+++ Dataset excerpt

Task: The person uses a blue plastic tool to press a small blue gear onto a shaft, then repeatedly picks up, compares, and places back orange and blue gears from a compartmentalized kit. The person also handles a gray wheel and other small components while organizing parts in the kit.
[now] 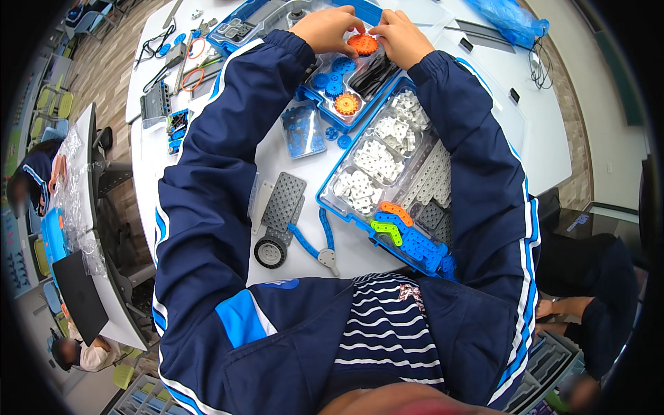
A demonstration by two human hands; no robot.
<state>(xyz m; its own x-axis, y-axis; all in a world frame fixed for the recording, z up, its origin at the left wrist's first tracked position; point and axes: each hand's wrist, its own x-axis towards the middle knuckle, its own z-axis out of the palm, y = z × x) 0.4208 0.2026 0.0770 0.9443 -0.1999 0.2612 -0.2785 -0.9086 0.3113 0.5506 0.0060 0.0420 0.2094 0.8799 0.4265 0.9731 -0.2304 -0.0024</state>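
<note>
At the far side of the table, my left hand (324, 30) and my right hand (402, 40) come together over a blue-rimmed parts box. An orange gear (363, 45) is between them, with my left fingers curled at its edge. My right thumb and fingertips are pinched close beside the gear; what they hold, if anything, is hidden. Below lie blue gears (334, 84), a lighter orange gear (346, 104) and a bundle of black cables (373, 75) in the box.
Nearer stands an open blue case (332, 197) with white connectors (377, 162) and grey plates. Blue-handled pliers (325, 257), a grey perforated plate (283, 200), a wheel (270, 252) and a clear box of blue parts (303, 131) lie left of it. A blue plastic bag (512, 24) sits far right.
</note>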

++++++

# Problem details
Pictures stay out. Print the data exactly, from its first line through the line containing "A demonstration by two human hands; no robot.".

# Response box
Task: The person uses a blue plastic tool to press a small blue gear onto a shaft, then repeatedly picks up, compares, and places back orange and blue gears from a compartmentalized kit. The person also handles a gray wheel and other small components while organizing parts in the kit.
[now] 
A demonstration by two human hands; no robot.

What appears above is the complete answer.